Cuando mi nuevo amante se quedó dormido me levanté, limpié los restos de semen y me fui a dormir a mi propio colchón. Me encontraba feliz, como hace mucho tiempo no lo había estado. No podía creer que en un lugar como ese me encontraría con alguien tan maravilloso y por el cual sentiría tanto cariño, y menos que ese cariño sería correspondido hasta cierto punto. Sabía que lo que acababa de pasar entre Roberto y yo no significó lo mismo para ambos, que él lo vio como una manera de sacar toda la tensión sexual acumulada en su cuerpo, pero eso era lo de menos en ese momento. Creí que esa noche, por primera vez desde que estaba en prisión, dormiría tranquilo, pero no fue así. Cuando me acosté metí la mano bajo mi almohada y me topé con la foto de Raúl, la saqué y la vi. Un enorme sentimiento de culpa me invadió. "Yo cogiendo con otro hombre y él esperando por mí", pensé. Me acordé de la promesa que me hizo la última vez que nos vimos, del anillo que llevaba en su mano y del que me obligaron a despojarme al entrar a la cárcel, de todos los momentos que pasamos juntos y de sus hermosos ojos mirándome. Los ojos se me llenaron de lágrimas; amaba a Raúl, de eso estaba seguro, pero en ese momento necesitaba de algo que me hiciera más fácil la espera. Me sentí el peor de los hombres por haberlo traicionando y repetí hasta dormirme: "por favor mi amor, perdóname".

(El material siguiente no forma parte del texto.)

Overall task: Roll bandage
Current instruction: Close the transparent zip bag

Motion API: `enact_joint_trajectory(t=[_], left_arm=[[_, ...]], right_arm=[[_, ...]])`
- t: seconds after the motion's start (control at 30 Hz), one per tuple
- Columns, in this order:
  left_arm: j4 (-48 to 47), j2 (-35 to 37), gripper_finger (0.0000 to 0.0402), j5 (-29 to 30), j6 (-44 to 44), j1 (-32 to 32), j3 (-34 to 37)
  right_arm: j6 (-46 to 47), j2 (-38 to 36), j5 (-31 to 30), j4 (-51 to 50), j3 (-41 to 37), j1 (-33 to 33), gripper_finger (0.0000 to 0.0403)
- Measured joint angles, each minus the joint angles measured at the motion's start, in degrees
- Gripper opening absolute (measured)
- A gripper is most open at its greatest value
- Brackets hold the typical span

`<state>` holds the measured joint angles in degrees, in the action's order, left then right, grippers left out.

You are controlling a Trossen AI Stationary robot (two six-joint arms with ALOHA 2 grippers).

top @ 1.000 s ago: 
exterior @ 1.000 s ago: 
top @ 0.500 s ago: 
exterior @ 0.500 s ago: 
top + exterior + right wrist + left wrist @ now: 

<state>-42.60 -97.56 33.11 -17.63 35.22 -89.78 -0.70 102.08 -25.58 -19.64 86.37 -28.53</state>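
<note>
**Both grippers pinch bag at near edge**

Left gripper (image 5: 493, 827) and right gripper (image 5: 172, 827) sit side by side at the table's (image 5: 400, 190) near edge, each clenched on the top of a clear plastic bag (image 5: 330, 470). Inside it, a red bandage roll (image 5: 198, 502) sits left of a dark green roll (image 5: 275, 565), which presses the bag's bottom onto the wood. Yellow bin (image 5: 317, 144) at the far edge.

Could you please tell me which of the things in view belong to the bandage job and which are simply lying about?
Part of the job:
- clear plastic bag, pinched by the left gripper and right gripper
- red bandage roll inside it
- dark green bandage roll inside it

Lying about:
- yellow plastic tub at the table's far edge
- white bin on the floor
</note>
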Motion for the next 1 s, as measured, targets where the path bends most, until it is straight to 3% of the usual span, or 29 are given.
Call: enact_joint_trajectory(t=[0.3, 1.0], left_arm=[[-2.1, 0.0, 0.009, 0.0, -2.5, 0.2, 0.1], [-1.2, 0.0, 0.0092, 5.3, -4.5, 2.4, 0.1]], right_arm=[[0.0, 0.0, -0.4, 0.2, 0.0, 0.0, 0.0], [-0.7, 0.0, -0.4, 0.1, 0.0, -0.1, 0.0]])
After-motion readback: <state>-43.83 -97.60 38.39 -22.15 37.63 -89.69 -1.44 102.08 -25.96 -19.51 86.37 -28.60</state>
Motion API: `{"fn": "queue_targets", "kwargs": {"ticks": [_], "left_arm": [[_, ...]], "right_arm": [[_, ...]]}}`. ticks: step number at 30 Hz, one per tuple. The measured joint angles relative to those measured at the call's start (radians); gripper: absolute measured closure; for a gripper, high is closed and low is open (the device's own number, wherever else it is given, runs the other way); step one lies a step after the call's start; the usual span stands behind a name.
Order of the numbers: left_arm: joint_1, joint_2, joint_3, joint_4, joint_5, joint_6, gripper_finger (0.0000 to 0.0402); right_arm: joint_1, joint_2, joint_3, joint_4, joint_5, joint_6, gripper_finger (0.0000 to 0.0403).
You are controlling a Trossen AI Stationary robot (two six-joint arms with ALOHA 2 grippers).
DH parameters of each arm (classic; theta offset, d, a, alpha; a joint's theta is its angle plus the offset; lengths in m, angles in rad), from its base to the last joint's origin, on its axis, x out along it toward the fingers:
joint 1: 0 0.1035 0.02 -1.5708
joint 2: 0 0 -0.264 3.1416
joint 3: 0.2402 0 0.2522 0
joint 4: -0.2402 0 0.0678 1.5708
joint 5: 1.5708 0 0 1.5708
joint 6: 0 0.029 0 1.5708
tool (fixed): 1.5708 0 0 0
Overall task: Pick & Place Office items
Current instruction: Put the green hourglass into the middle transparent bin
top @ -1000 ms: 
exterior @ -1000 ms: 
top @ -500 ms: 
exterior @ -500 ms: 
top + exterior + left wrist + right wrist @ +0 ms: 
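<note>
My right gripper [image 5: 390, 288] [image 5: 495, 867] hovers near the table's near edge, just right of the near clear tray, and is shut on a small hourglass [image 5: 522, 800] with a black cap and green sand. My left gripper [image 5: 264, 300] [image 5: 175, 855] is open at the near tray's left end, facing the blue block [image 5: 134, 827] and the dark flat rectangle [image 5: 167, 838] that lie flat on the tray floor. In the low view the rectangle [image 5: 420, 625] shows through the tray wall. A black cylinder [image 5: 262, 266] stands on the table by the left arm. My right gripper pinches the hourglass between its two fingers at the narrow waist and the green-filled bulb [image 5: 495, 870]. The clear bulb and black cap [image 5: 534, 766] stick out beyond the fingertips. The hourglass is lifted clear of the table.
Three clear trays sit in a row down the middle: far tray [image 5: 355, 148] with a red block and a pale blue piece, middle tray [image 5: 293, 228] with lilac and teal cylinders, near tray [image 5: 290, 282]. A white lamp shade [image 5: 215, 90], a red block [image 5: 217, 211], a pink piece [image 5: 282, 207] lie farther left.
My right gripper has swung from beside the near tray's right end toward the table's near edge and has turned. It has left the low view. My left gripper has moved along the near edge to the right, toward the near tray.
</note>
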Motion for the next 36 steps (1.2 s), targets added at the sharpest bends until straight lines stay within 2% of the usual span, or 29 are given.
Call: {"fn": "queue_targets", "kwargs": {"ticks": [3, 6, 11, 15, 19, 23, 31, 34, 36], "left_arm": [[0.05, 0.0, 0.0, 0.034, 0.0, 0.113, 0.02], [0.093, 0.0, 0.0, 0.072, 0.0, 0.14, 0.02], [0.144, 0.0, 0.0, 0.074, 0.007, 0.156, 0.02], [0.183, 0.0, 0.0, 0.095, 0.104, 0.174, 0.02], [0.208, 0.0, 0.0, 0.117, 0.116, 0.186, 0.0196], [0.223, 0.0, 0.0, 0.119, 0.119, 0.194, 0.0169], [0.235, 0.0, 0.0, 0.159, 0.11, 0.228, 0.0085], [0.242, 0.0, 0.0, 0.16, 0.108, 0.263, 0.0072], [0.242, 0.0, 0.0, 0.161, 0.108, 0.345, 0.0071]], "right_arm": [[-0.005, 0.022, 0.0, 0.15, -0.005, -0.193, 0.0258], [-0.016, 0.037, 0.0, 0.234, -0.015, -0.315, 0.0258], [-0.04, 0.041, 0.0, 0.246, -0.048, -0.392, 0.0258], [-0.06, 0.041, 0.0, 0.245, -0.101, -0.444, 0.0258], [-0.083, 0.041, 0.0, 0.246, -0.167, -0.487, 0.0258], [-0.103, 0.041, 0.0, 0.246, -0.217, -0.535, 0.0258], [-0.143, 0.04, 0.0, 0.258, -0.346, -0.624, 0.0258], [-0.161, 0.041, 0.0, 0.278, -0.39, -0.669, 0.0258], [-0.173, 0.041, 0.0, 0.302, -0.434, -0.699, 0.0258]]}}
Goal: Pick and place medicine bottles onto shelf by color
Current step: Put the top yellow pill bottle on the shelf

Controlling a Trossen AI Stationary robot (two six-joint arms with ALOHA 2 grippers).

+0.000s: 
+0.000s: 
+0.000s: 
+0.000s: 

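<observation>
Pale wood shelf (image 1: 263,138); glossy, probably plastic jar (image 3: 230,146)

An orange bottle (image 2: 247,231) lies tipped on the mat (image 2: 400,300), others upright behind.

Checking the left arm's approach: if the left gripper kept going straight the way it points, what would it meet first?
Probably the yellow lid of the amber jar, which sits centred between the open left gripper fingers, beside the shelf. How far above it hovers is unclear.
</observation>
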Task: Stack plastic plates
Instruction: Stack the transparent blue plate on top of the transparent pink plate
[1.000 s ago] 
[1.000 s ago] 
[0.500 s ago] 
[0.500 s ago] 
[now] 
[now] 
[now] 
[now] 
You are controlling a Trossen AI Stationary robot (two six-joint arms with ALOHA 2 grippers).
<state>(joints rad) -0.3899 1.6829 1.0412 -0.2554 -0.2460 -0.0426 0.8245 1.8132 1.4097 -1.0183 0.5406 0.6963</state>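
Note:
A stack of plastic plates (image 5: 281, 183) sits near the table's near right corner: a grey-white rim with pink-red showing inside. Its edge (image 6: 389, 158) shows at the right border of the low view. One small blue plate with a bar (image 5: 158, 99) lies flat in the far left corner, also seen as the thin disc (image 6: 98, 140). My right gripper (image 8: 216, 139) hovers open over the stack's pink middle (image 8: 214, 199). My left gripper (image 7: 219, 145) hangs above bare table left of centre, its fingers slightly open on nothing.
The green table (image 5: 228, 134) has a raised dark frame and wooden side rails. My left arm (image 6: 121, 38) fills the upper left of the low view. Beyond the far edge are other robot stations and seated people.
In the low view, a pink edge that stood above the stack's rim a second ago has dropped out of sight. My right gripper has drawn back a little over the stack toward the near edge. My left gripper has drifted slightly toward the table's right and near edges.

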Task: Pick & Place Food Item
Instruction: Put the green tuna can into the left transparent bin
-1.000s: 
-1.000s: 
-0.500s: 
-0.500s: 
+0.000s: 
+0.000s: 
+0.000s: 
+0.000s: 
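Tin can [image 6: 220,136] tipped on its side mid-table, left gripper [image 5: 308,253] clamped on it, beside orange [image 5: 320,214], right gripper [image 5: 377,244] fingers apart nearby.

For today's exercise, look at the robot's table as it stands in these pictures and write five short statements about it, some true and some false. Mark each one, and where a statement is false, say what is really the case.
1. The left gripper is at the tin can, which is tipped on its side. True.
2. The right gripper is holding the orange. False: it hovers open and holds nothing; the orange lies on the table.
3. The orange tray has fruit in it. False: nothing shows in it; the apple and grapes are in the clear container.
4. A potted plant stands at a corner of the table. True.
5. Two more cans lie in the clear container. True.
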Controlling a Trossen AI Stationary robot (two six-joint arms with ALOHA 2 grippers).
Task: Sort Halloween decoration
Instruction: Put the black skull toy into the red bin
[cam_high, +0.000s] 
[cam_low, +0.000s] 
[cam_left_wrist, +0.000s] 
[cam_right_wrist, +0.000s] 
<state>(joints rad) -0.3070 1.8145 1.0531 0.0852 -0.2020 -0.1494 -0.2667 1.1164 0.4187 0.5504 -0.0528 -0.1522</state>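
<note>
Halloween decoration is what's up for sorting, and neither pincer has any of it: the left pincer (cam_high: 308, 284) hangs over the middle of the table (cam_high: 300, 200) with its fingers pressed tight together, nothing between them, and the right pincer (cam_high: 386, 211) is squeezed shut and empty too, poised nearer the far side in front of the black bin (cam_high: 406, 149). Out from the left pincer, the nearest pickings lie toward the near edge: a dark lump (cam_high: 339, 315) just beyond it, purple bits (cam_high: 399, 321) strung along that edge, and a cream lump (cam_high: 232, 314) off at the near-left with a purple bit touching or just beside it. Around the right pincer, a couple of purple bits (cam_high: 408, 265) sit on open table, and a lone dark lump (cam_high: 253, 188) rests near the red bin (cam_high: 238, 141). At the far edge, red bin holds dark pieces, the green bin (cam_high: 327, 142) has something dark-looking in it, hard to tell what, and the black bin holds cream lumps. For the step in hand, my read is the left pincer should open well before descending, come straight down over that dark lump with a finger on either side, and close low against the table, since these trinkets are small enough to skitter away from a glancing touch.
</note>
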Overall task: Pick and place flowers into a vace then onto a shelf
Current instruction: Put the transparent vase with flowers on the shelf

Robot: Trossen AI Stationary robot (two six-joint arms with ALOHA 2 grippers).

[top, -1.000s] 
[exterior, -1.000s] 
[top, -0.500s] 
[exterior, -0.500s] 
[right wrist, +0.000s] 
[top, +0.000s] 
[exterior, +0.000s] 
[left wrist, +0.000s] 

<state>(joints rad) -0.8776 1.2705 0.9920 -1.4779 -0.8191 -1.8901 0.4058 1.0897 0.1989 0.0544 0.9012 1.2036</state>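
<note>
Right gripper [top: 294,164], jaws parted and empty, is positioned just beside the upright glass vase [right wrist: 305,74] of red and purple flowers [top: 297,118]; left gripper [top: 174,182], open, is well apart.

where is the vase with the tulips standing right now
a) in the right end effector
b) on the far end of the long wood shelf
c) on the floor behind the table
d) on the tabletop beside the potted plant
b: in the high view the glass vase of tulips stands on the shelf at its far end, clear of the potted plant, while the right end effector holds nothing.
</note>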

La felicidad que sentía de ver al Padre con el pene mutilado, con el pecho destrozado por las puñaladas, e inmóvil y bañado en sangre pronto desapareció. Entendí que había matado a una persona y que sin importar mis razones tendría que recibir un castigo. La idea de ir a parar a un reclusorio para menores no me agradaba en lo absoluto, tenía que escapar de ahí antes de que alguien se diera cuenta de lo que había sucedido, pero ¿a dónde iba a ir? ¿de qué iba a vivir? Mil preguntas me vinieron a la cabeza, pero no tuve tiempo de contestarlas. Alguien estaba afuera de la oficina tratando de abrir la puerta. Estaba a punto de ser descubierto. Me quedé paralizado, esperando a que entraran y me descubrieran. De repente se me ocurrió otra salida. Empuñé las tijeras y me dispuse a enterrarlas en mi corazón para así terminar con mi miserable vida.